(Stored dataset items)
================================

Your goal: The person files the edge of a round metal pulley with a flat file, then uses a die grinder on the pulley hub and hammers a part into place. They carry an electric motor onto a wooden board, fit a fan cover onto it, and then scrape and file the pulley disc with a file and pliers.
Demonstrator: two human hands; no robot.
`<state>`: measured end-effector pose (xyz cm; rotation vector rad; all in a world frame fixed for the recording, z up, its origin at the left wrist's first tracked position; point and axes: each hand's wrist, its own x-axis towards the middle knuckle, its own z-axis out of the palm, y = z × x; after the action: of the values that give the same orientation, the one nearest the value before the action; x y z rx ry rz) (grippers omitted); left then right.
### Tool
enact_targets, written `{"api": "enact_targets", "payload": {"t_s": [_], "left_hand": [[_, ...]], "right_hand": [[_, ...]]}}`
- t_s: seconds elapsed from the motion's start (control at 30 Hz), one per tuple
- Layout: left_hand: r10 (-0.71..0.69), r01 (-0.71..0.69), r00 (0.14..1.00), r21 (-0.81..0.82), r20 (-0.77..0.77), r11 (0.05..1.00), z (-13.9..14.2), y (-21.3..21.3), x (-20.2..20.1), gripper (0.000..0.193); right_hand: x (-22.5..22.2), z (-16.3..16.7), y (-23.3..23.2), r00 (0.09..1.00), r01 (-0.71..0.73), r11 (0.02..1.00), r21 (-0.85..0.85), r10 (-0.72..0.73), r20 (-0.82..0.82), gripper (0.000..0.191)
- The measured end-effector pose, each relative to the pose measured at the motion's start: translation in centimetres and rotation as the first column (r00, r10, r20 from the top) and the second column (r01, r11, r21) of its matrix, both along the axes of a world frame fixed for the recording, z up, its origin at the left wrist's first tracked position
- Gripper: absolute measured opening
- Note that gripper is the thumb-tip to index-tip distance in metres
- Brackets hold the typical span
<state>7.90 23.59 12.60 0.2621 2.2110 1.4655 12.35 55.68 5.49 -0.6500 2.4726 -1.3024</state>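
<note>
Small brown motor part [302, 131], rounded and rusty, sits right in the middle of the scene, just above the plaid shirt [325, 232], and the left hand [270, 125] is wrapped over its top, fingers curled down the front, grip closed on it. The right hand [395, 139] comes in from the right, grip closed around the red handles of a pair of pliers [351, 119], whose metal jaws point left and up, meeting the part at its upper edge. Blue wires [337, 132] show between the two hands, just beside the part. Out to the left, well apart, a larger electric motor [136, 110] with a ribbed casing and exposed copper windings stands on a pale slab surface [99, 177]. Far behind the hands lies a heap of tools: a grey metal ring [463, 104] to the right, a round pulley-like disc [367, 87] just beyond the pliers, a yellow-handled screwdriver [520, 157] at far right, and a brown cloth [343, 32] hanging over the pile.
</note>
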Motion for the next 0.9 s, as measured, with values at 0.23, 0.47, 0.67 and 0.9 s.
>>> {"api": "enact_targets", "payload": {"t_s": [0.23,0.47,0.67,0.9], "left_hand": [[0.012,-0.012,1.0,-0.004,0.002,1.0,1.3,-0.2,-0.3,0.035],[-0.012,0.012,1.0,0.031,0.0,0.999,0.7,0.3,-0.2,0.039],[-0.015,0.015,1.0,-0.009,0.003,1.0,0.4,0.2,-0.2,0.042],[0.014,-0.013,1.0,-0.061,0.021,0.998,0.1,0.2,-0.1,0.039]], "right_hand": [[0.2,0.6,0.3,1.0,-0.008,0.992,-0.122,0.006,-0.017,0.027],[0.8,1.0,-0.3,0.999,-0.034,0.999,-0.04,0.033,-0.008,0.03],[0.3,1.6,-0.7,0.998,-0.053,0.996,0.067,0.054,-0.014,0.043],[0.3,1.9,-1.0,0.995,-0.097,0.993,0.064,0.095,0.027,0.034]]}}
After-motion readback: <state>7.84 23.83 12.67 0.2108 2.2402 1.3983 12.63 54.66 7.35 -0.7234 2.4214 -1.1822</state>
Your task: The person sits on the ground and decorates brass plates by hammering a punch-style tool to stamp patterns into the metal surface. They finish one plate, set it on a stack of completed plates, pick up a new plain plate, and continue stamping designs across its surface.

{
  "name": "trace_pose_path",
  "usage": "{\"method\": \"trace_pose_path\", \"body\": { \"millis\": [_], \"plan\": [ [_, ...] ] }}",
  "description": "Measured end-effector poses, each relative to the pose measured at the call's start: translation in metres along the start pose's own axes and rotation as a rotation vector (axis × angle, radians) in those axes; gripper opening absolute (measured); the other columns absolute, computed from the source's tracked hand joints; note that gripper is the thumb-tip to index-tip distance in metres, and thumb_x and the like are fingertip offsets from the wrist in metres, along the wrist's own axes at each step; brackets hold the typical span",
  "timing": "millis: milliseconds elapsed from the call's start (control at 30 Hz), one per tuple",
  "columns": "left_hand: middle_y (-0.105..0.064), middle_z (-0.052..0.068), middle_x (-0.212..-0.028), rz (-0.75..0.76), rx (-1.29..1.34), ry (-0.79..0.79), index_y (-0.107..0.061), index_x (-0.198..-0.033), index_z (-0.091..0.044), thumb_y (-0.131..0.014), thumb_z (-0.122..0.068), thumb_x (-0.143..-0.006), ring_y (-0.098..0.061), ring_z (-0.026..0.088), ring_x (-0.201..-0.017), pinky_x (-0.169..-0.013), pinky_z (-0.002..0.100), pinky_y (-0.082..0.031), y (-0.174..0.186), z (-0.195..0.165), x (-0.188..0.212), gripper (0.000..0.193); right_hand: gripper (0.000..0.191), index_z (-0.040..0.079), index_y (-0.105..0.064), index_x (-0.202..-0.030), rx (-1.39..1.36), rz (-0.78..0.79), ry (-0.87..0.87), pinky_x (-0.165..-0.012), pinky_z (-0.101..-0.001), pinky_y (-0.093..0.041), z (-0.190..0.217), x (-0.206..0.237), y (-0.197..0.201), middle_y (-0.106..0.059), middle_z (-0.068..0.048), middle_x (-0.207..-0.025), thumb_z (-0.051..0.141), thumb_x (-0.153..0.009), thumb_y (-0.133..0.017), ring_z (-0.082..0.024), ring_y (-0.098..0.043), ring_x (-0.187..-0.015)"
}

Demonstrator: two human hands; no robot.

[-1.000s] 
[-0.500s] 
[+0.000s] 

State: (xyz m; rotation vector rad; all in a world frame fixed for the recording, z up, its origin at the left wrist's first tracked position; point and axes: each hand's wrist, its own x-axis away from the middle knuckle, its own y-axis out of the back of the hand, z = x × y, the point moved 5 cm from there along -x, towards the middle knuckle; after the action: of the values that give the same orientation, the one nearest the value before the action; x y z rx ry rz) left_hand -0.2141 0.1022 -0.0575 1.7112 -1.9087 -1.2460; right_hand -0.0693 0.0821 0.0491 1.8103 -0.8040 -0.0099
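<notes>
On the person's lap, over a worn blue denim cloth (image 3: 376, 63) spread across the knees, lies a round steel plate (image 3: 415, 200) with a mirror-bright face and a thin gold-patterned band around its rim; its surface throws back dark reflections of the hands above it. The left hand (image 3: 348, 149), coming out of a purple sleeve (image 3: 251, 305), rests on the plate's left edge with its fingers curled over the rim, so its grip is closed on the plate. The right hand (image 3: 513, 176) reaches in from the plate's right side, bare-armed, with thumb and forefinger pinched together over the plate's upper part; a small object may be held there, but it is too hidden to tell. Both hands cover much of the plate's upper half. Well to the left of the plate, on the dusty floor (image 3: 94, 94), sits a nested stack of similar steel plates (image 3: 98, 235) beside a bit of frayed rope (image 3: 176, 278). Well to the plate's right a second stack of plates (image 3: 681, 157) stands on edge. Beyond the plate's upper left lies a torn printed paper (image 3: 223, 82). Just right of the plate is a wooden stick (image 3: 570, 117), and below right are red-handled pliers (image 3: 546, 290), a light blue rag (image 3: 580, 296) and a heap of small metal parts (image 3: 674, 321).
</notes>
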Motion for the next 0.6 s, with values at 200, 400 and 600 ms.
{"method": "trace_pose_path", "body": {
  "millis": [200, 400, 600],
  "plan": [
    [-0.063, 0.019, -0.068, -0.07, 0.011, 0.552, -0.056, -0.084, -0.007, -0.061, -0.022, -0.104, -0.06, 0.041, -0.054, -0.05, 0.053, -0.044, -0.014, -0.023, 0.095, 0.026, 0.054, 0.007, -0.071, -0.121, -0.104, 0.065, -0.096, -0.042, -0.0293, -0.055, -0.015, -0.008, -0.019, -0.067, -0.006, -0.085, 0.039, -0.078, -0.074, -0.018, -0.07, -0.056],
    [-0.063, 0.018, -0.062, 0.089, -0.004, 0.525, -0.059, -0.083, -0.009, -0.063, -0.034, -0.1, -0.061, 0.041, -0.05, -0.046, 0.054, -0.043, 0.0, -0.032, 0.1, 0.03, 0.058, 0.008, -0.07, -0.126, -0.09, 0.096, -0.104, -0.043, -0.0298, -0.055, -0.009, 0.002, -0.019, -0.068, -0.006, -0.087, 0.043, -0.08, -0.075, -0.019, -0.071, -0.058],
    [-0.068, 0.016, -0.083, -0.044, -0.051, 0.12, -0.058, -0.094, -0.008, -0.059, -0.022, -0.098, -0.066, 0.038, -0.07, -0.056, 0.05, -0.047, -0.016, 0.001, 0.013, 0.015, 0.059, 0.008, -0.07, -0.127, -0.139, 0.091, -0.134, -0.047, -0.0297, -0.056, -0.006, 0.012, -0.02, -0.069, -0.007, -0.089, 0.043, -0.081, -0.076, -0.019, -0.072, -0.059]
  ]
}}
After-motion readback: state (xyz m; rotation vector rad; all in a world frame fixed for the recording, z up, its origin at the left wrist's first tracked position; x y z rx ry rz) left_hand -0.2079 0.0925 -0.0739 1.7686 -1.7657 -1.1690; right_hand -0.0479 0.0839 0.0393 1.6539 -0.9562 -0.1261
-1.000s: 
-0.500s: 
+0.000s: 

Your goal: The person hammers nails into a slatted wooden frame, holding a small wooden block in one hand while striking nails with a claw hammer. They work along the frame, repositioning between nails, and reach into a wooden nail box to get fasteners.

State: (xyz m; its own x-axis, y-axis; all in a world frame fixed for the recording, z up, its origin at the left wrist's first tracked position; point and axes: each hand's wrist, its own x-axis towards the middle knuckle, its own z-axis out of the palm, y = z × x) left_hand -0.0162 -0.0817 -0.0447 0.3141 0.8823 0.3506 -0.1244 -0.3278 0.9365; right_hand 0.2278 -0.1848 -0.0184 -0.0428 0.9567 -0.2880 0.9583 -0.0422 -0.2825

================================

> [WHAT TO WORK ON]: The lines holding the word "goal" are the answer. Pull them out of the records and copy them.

> [THE COMPLETED TASK]:
Your goal: The person files the edge of a round metal pulley with a flat file, then uses a die grinder on the pulley hub and hammers a part into place. They carry an electric motor onto a wooden board, fit a fan cover onto it, and then scrape and file the pulley disc with a file and pliers.
Your goal: The person hammers nails into a slatted wooden frame, holding a small wooden block in one hand while striking nails with a claw hammer. They work along the frame, repositioning between nails, and reach into a wooden nail box to get fasteners.

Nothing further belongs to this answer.